* **TASK DESCRIPTION**
The entire listing below should be output exactly as it stands.
= Beginning of Section =
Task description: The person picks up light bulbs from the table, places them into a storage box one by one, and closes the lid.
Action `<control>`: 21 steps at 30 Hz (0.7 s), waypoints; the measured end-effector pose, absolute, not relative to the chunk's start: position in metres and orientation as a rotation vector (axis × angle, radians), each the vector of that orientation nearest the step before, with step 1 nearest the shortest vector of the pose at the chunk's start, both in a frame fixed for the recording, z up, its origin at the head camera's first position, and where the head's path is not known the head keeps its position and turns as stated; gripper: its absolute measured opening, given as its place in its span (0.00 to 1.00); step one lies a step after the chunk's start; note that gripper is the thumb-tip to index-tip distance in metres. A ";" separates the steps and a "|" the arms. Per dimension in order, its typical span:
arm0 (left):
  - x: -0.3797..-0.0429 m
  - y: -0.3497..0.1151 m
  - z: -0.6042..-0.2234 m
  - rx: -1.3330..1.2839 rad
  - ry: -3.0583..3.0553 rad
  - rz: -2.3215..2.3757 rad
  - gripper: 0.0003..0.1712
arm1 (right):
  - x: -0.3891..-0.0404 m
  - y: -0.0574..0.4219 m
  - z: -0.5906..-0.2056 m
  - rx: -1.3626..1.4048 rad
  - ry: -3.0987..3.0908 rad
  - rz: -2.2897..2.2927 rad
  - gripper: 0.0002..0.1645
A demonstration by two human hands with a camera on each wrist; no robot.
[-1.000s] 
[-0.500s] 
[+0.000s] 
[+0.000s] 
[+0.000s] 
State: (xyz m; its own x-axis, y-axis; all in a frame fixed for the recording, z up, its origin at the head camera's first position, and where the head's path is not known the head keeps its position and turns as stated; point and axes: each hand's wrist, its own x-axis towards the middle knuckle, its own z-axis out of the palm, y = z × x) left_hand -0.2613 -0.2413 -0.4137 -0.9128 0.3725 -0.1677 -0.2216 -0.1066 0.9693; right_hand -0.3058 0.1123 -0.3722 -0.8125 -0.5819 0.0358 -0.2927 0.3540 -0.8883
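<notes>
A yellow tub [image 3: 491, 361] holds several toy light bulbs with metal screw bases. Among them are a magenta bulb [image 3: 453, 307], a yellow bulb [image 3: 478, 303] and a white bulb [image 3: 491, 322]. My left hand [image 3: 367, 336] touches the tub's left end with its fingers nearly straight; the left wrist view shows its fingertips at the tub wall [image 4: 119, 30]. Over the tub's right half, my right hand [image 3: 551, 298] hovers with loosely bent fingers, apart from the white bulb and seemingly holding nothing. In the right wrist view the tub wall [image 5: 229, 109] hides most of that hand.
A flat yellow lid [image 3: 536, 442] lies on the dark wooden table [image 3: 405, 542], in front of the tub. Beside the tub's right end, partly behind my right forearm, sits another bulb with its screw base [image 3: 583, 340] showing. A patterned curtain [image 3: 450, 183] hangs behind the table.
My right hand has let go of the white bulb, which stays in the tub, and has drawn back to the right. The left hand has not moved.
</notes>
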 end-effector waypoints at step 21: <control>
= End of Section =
* **OUTPUT OF THE EXERCISE**
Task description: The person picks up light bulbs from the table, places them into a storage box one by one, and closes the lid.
Action `<control>`: 21 steps at 30 Hz (0.7 s), waypoints; the measured end-effector pose, absolute, not relative to the chunk's start: position in metres and orientation as a rotation vector (axis × angle, radians), each the vector of that orientation nearest the step before, with step 1 nearest the shortest vector of the pose at the chunk's start, both in a frame fixed for the recording, z up, its origin at the head camera's first position, and where the head's path is not known the head keeps its position and turns as stated; gripper: its absolute measured opening, given as its place in its span (0.00 to 1.00); step one lies a step after the chunk's start; note that gripper is the thumb-tip to index-tip distance in metres. A ";" separates the steps and a "|" the arms. Per dimension in order, its typical span:
arm0 (left):
  - x: -0.3797..-0.0429 m
  - y: -0.3497..0.1151 m
  - z: -0.6042..-0.2234 m
  - rx: -1.3330..1.2839 rad
  - ry: -3.0583..3.0553 rad
  - rz: -2.3215..2.3757 rad
  - gripper: 0.0003..0.1712
arm1 (right):
  - x: -0.3891..-0.0404 m
  - y: -0.0574..0.4219 m
  - z: -0.5906..-0.2056 m
  - rx: -1.3626..1.4048 rad
  - ry: -3.0987..3.0908 rad
  - rz: -2.2897..2.2927 rad
  - gripper: 0.0002..0.1645
A demonstration by two human hands with a camera on each wrist; no robot.
[-1.000s] 
[-0.500s] 
[+0.000s] 
[+0.000s] 
[+0.000s] 
State: (xyz m; its own x-axis, y-axis; all in a frame fixed for the recording, z up, its origin at the head camera's first position, and where the head's path is not known the head keeps its position and turns as stated; point and axes: each hand's wrist, its own x-axis towards the middle knuckle, its own z-axis out of the palm, y = z × x) left_hand -0.2613 -0.2413 -0.4137 -0.9128 0.3725 -0.1677 -0.2216 -0.1066 0.9693; right_hand -0.3058 0.1123 -0.3722 -0.8125 -0.5819 0.0358 -0.2927 0.3540 -0.8883
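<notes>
A yellow tub [image 3: 491, 361] holds several toy light bulbs with metal screw bases. Among them are a magenta bulb [image 3: 453, 307], a yellow bulb [image 3: 478, 303] and a white bulb [image 3: 491, 322]. My left hand [image 3: 367, 336] touches the tub's left end with its fingers nearly straight; the left wrist view shows its fingertips at the tub wall [image 4: 119, 30]. Over the tub's right half, my right hand [image 3: 551, 298] hovers with loosely bent fingers, apart from the white bulb and seemingly holding nothing. In the right wrist view the tub wall [image 5: 229, 109] hides most of that hand.
A flat yellow lid [image 3: 536, 442] lies on the dark wooden table [image 3: 405, 542], in front of the tub. Beside the tub's right end, partly behind my right forearm, sits another bulb with its screw base [image 3: 583, 340] showing. A patterned curtain [image 3: 450, 183] hangs behind the table.
My right hand has let go of the white bulb, which stays in the tub, and has drawn back to the right. The left hand has not moved.
</notes>
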 end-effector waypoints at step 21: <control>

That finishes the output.